Meski begitu, aku ngerasa kak Muna tidak mengeyampingkan pendapatku soalnya dia nanya mulu, "udah makan ini belum?" "udah pernah nyoba itu belum?" "udah pernah ke tempat X belum?" "lu lagi pengen makan makanan yang kayak gimana?"

Tempat pertama yang kami kunjungi adalah... Cafe Logic? Sumpeh aku lupa itu nama cafenya apa.

dua delapan rebu untuk dua gelas

Di sudut cafe dengan ketiadaan suara bising selain denting gelas yang beradu dengan sendok, banyak obrolan yang terbentuk di antara kami berdua.
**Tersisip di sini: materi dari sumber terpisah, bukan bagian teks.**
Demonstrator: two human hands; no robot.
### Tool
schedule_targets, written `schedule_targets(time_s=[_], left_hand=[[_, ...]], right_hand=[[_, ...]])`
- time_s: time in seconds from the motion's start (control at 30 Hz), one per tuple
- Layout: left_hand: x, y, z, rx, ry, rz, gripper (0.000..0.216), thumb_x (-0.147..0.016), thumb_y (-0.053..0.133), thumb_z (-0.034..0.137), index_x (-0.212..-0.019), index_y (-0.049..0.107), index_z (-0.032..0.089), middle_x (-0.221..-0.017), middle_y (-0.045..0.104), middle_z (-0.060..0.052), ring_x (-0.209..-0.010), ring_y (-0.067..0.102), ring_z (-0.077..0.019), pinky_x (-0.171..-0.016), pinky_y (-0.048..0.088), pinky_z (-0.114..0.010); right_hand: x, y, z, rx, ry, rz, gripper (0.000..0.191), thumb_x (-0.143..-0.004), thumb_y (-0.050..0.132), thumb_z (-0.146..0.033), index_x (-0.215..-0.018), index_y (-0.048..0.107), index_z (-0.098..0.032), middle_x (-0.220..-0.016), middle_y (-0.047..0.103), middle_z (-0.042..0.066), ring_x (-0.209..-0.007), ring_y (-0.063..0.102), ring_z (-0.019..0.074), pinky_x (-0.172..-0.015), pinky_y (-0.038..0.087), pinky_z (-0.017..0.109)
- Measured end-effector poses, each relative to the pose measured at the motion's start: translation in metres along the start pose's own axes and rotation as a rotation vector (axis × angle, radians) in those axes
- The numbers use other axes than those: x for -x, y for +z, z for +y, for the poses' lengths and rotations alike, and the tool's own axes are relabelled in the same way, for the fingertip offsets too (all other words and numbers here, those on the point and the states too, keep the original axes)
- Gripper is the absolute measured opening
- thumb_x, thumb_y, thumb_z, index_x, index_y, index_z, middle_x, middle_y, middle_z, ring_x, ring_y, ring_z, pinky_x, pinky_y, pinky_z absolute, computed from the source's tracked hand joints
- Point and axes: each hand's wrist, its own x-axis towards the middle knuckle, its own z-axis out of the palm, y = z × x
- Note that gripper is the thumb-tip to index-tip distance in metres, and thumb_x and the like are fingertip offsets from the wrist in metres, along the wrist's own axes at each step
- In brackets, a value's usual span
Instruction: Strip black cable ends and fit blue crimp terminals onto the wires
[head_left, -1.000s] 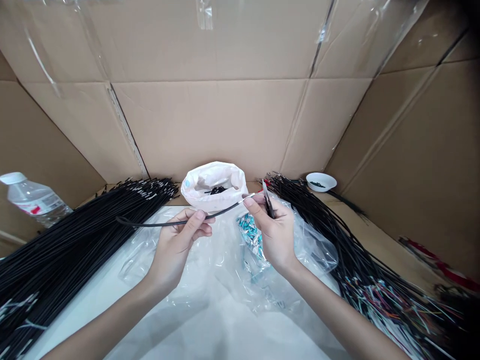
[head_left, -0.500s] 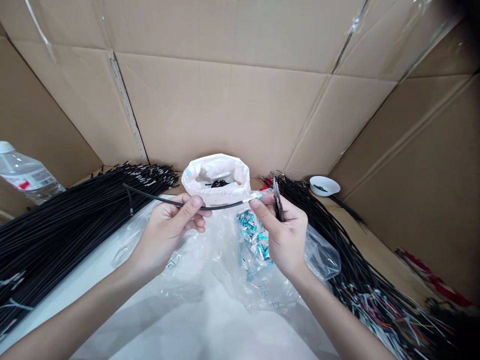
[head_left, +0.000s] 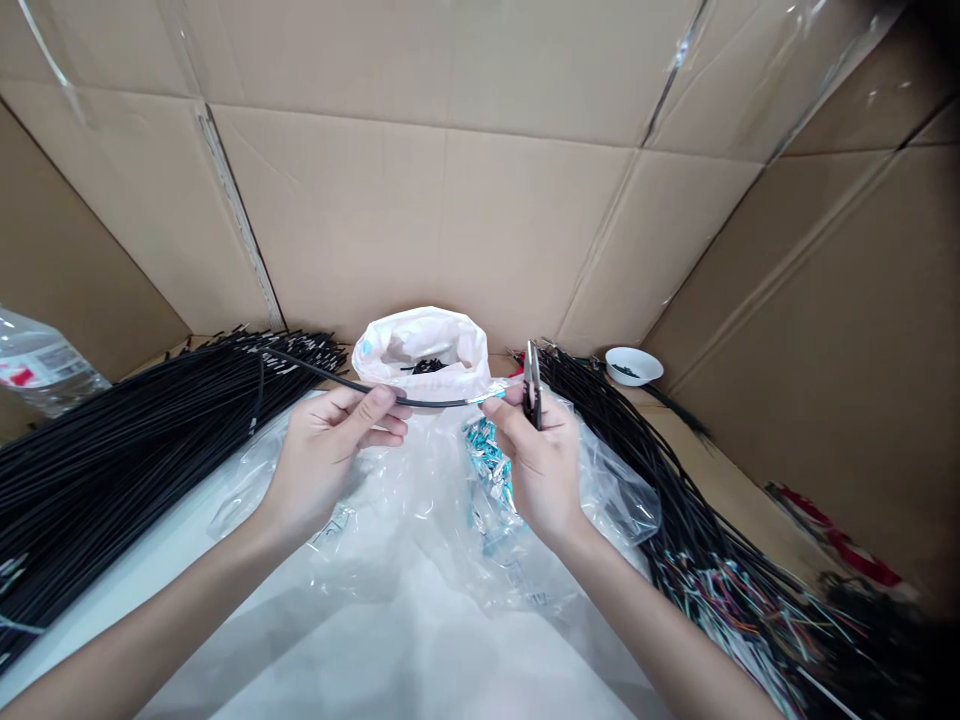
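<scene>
My left hand (head_left: pixel 330 450) pinches a thin black cable (head_left: pixel 330 375) that arcs from the left pile to my right hand. My right hand (head_left: pixel 536 460) grips the cable's silvery tip between thumb and forefinger and also holds a small pair of dark snips (head_left: pixel 532 385) upright against the palm. Both hands hover above a crumpled clear plastic bag (head_left: pixel 420 530) that holds a heap of small teal and silver parts (head_left: pixel 487 465). Just behind the hands stands a white bag (head_left: pixel 420 345), open at the top, with dark bits inside.
A large pile of black cables (head_left: pixel 127 440) lies at the left, and another with coloured wire ends (head_left: pixel 720 570) runs down the right. A small white bowl (head_left: pixel 634 365) sits at the back right. A water bottle (head_left: pixel 41 365) lies far left. Cardboard walls (head_left: pixel 480 200) enclose the place.
The far end of the cable has swung up and back toward the left pile. Both hands have shifted slightly left and up, keeping their grip.
</scene>
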Motion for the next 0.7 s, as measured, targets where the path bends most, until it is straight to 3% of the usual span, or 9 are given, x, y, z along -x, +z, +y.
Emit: schedule_targets(time_s=[0.13,0.3,0.4,0.53,0.7], left_hand=[[0.000,0.003,-0.001,0.132,-0.088,0.043,0.038,-0.063,0.093,0.048,-0.074,0.076,0.016,-0.070,0.072,0.000,-0.058,0.062,-0.0061,-0.056,0.055,-0.010],[0.001,0.009,0.001,0.280,-0.215,-0.027,0.040,-0.060,0.095,0.044,-0.072,0.072,0.013,-0.066,0.068,0.001,-0.055,0.059,-0.0056,-0.050,0.052,-0.010],[0.003,0.011,0.002,0.287,-0.214,-0.049,0.040,-0.062,0.094,0.043,-0.073,0.071,0.012,-0.068,0.069,0.000,-0.058,0.060,-0.0068,-0.053,0.054,-0.011],[0.005,0.011,0.002,0.272,-0.193,-0.047,0.042,-0.062,0.094,0.044,-0.071,0.070,0.012,-0.068,0.068,-0.001,-0.058,0.059,-0.0072,-0.054,0.055,-0.013],[0.006,0.011,0.001,0.281,-0.208,-0.017,0.043,-0.059,0.096,0.043,-0.073,0.070,0.012,-0.068,0.067,0.000,-0.059,0.059,-0.0070,-0.053,0.055,-0.012]], right_hand=[[0.001,0.004,-0.001,-0.047,0.009,-0.028,0.022,-0.073,0.077,-0.024,-0.068,0.056,-0.020,-0.058,0.033,-0.009,-0.050,0.019,0.0062,-0.045,0.015,0.024],[0.002,0.014,-0.017,-0.344,0.297,-0.098,0.027,-0.061,0.076,-0.017,-0.065,0.049,-0.022,-0.051,0.022,-0.014,-0.045,0.008,0.0048,-0.039,0.009,0.022],[0.002,0.017,-0.019,-0.429,0.375,-0.093,0.032,-0.059,0.077,-0.017,-0.063,0.046,-0.023,-0.049,0.020,-0.014,-0.045,0.006,0.0052,-0.038,0.007,0.022],[0.001,0.017,-0.013,-0.342,0.264,-0.028,0.025,-0.066,0.081,-0.023,-0.069,0.056,-0.022,-0.050,0.021,-0.014,-0.045,0.007,0.0057,-0.039,0.008,0.024],[0.001,0.012,-0.007,-0.192,0.090,-0.052,0.017,-0.071,0.080,-0.029,-0.082,0.070,-0.019,-0.052,0.025,-0.012,-0.045,0.010,0.0057,-0.042,0.009,0.026]])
Tentang ketidaksukaan dia akan kopi, keinginan dia memiliki sesuatu, permasalahan yang terjadi di asrama, sampai peraturan baru yang sempat jadi trending topic di grup whatsapp HIMARA Akhwat.
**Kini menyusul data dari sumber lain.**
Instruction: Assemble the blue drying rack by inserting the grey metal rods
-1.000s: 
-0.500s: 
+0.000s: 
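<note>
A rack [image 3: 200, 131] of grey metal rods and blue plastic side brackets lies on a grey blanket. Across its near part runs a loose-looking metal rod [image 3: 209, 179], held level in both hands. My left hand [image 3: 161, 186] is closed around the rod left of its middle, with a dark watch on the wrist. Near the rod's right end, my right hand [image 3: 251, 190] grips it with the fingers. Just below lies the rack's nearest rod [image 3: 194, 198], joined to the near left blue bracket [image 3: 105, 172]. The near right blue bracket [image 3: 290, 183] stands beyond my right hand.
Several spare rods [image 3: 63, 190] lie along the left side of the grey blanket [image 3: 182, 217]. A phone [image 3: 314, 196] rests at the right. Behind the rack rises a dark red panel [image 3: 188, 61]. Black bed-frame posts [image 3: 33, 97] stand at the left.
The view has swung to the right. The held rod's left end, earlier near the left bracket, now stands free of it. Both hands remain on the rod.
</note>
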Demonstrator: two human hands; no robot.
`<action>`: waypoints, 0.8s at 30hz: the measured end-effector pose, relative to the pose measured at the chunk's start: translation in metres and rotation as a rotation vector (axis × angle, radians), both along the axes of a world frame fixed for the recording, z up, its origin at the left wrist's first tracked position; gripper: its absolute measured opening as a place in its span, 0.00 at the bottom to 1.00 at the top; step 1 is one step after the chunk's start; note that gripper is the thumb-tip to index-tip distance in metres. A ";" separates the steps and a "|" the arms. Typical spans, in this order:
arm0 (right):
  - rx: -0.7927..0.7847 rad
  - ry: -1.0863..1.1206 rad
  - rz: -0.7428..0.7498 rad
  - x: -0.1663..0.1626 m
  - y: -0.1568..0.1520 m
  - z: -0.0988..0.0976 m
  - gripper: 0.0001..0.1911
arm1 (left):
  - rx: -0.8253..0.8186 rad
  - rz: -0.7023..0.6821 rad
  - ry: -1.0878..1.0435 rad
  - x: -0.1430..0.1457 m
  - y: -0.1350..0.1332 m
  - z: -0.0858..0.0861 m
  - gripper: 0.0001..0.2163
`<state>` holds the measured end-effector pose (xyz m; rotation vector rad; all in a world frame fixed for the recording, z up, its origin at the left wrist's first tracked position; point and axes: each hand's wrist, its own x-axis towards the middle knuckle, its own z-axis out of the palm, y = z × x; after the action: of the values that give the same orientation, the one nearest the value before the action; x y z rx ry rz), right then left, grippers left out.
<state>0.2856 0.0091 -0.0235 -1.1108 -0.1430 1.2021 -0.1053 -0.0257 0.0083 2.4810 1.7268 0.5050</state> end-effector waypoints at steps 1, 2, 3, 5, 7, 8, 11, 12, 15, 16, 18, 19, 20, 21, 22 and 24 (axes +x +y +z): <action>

Kak Muna itu tipe manusia yang dingin banget kalau di sosial maya alias penganut hukum R(ead) doang tapi kalau ketemu in real life, dia jauh lebih banyak bicara daripada aku.

Hanya minum segelas kopi di sore hari tuh jelas nggak bikin lambung puas, jadi aku nggak punya alasan menolak tawaran dia untuk nyari makan malam.

"Lu yang bayar kopinya ya."

"Oke."

Sebagai pihak yang mengajak, aku sadar diri kali. Mengajak kak Muna nyari makan di luar sama dengan bersiap dengan kemungkinan mentraktir dia. Ndak sih usah pelit pelit sama saudara sendiri, sekaligus sebagai ucapan terimakasih karena dia telah meluangkan waktu untuk menemani adiknya ini.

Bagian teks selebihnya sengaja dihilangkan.